What this task involves
Give the lines below again exactly, starting with the line that holds "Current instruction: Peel" and going on through the line that holds "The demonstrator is".
** Data follows **
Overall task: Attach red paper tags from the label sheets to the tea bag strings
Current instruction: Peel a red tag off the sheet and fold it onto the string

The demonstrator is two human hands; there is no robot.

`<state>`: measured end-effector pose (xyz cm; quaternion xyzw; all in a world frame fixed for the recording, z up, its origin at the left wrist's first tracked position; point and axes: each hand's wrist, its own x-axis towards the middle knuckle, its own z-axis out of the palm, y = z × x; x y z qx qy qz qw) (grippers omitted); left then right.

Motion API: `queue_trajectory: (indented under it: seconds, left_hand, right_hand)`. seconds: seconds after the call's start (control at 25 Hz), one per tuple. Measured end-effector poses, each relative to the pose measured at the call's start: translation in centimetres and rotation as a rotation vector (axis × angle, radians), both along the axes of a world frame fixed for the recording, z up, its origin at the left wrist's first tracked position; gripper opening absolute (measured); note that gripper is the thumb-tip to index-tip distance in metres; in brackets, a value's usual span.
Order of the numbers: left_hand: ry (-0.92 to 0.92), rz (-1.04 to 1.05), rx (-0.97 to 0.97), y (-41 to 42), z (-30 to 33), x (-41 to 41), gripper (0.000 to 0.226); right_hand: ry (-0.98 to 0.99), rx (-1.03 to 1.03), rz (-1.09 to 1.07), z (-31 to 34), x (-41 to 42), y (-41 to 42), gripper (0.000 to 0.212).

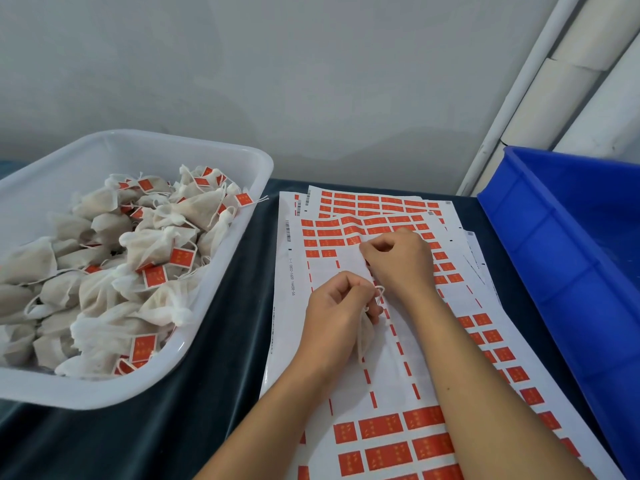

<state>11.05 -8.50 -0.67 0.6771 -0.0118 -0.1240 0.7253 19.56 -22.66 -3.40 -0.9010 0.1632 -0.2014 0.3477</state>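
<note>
Your left hand (334, 308) has its fingers curled around a small white tea bag (366, 332), which hangs below the fingers over the top label sheet (349, 382); the thin string (379, 292) of the bag makes a small loop just beside your fingertips. Your right hand (398, 259) rests on the same sheet, a little further toward the far edge of the surface (221, 358), with its fingers bent down against the paper at the border of a row of red tags (320, 242); I cannot tell if this grip already holds a tag. The middle of the sheet shows only white backing and thin red strips, while tags remain at its far end, along its right side and at its near end. More sheets (377, 202) lie under it, shifted toward the far edge. At the left edge stands a white tub (194, 157) full of tea bags, many with red tags. At the right edge stands a blue bin (554, 237).
</note>
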Motion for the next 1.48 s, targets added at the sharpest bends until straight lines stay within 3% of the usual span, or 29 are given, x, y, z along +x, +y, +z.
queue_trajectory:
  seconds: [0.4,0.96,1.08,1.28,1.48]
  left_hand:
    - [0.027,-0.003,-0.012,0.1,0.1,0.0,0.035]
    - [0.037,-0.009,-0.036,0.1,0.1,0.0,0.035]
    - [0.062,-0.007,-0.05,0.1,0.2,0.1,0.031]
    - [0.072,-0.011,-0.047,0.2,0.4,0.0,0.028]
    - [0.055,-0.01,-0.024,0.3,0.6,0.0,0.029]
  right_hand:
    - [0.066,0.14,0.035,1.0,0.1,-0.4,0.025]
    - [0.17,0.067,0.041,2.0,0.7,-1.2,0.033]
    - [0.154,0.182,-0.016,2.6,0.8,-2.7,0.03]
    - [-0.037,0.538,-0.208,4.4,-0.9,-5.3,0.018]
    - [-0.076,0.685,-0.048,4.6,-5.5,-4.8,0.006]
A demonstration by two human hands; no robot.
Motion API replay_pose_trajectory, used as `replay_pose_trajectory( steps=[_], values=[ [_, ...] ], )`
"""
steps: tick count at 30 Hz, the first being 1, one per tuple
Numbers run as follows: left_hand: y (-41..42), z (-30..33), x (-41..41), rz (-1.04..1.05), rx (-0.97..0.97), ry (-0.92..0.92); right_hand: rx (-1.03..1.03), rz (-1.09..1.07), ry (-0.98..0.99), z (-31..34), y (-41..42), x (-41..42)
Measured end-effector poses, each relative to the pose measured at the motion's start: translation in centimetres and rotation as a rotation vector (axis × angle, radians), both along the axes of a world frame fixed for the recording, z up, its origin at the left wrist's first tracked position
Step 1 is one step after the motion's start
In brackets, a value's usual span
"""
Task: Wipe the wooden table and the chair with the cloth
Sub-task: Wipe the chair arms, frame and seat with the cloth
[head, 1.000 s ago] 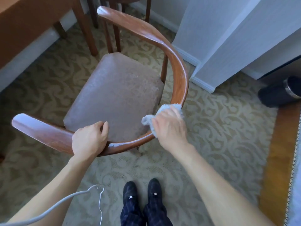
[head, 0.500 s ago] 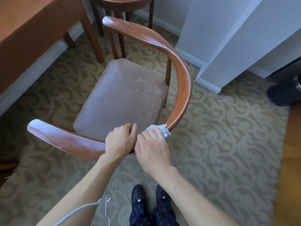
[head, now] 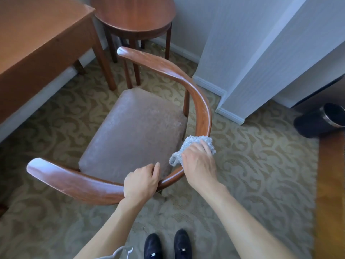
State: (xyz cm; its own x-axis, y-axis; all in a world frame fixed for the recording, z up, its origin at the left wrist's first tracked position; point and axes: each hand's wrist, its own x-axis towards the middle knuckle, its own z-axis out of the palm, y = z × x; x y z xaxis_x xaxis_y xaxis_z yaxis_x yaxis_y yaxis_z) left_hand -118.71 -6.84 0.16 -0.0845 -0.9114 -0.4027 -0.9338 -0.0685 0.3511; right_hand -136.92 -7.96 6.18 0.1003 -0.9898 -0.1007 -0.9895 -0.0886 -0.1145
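Pressing the soft, bunched grey cloth point(head: 194, 146) against the chair point(head: 202, 113) where its curved wooden rail bends, the right hand point(head: 198, 165) grasps it. Left hand point(head: 141, 182) clasps the stiff, glossy rail, probably the steadiest hold; the limp cloth should mould easily.

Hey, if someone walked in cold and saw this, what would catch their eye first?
Probably the curved wooden chair mid-frame, with the right hand pressing a grey cloth on its rail while the left hand grips the rail nearer the person. After that, the round side table at top and the patterned carpet.
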Motion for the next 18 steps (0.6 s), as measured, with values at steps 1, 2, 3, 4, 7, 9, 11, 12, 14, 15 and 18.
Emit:
replay_pose_trajectory(
  steps=[1, 2, 3, 4, 7, 9, 11, 12, 14, 15, 18],
  values=[
    [0.0, 0.1, 0.1, 0.017, 0.011, 0.008, 0.003, 0.020, -0.028, 0.4, 0.1, -0.3],
    [0.0, 0.3, 0.1, 0.048, 0.025, 0.026, 0.007, 0.051, -0.051, 0.8, 0.2, -0.7],
    [0.0, 0.5, 0.1, 0.086, 0.041, 0.055, 0.001, 0.076, -0.085, 1.3, 0.3, -1.2],
    [0.0, 0.7, 0.1, 0.124, 0.056, 0.098, -0.009, 0.050, -0.158, 1.7, 0.2, -1.7],
    [-0.3, 2.0, -1.2, 0.221, 0.065, 0.252, -0.111, -0.393, -0.679, 3.9, -1.5, -3.4],
    [-1.1, 3.5, -2.7, 0.253, 0.053, 0.313, -0.185, -0.784, -0.933, 5.1, -3.9, -5.0],
    [-2.5, 4.9, -4.4, 0.263, 0.037, 0.348, -0.294, -0.900, -0.967, 6.6, -6.0, -6.4],
    [-3.3, 5.4, -5.1, 0.271, 0.022, 0.362, -0.347, -0.826, -0.945, 7.4, -7.0, -6.7],
    [-5.3, 6.3, -6.3, 0.317, -0.006, 0.391, -0.357, -0.507, -0.866, 8.5, -8.2, -6.6],
    [-6.2, 6.4, -6.9, 0.358, -0.017, 0.411, -0.278, -0.342, -0.775, 8.3, -8.5, -6.4],
    [-8.0, 6.3, -8.3, 0.528, -0.056, 0.459, 0.135, 0.249, -0.283, 4.9, -7.2, -5.9]
  ],
)
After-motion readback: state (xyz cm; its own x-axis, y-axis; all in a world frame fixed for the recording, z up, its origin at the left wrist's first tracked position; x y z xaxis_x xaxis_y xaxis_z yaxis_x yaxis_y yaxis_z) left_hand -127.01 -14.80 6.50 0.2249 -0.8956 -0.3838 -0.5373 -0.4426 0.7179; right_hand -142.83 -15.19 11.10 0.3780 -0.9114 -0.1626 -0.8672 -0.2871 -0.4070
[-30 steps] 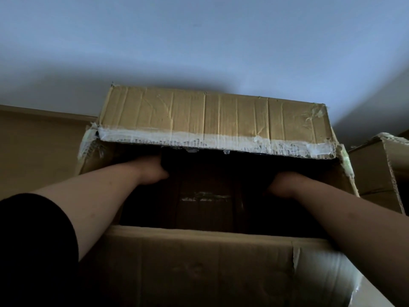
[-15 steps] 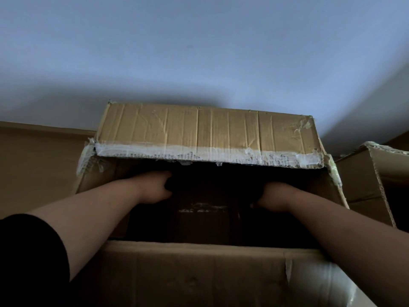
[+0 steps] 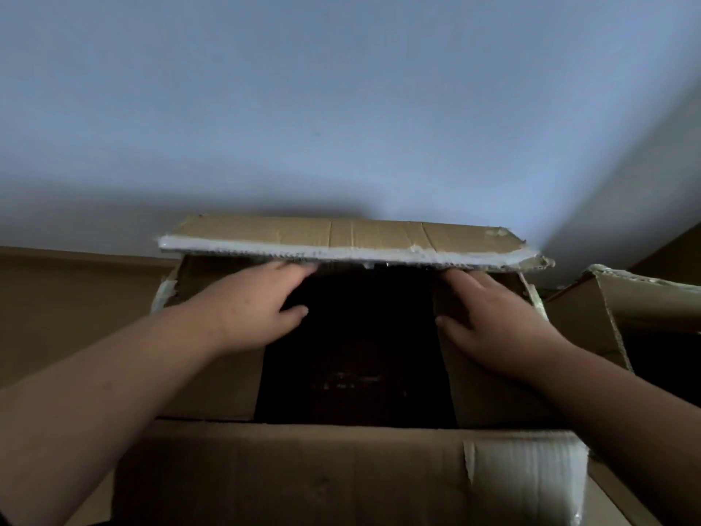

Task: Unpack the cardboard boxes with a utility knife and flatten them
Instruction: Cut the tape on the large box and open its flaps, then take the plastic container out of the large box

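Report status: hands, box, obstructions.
Both hands open: left hand, right hand on the side flaps. Cardboard box unsealed, far flap raised. Inside too dark. No knife seen.

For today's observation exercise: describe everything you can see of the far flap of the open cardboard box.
The far brown corrugated cardboard flap sticks out almost level over the dark opening. Torn whitish tape lines its near edge, and vertical creases cross its face. The left hand and the right hand reach up just beneath that edge, fingers outstretched.
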A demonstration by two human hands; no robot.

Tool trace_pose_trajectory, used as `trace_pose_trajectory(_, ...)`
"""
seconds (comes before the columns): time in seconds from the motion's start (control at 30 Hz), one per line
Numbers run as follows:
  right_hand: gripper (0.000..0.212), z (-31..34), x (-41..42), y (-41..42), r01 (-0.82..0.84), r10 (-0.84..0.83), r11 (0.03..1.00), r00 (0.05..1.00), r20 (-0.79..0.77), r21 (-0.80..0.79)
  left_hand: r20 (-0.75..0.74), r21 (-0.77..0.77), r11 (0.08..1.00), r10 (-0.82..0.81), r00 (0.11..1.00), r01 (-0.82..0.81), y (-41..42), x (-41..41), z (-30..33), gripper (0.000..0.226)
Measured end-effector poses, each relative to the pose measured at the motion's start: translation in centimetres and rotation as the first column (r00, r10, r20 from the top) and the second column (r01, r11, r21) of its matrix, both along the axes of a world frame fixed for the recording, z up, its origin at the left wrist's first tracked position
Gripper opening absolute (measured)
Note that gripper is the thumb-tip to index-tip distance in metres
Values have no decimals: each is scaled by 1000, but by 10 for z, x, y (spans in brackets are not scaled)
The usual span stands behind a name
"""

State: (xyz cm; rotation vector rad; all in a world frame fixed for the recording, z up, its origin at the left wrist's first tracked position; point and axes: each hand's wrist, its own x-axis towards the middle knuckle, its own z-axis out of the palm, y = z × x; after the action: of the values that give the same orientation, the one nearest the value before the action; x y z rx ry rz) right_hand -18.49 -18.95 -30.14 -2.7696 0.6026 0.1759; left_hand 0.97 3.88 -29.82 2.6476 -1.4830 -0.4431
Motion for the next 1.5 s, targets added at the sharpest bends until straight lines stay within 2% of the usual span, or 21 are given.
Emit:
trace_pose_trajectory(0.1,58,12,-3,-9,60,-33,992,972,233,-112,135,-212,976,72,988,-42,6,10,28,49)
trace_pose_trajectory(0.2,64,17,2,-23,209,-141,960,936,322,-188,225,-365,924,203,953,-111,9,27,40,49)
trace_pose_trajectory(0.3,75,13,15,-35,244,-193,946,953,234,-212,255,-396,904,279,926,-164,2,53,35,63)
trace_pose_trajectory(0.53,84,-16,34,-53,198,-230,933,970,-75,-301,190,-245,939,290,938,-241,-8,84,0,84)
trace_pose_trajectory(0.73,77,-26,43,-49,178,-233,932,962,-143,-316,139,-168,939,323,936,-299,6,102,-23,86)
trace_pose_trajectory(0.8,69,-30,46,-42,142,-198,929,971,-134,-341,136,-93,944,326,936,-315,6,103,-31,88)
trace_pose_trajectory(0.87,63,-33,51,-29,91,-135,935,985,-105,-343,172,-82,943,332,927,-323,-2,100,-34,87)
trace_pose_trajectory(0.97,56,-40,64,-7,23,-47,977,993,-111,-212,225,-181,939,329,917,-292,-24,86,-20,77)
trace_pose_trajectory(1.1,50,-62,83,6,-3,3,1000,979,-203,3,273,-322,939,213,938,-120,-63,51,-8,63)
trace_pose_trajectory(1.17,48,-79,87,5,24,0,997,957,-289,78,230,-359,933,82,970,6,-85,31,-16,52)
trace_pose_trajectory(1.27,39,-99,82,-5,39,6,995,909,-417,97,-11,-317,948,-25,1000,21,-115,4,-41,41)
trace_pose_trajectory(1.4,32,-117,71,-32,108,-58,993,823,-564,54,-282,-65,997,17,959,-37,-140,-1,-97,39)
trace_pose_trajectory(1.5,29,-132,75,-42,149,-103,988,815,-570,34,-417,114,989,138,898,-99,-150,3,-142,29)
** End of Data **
Solution below
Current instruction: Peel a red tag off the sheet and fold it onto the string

The demonstrator is two human hands; there is no robot.

There's nothing more to this exercise.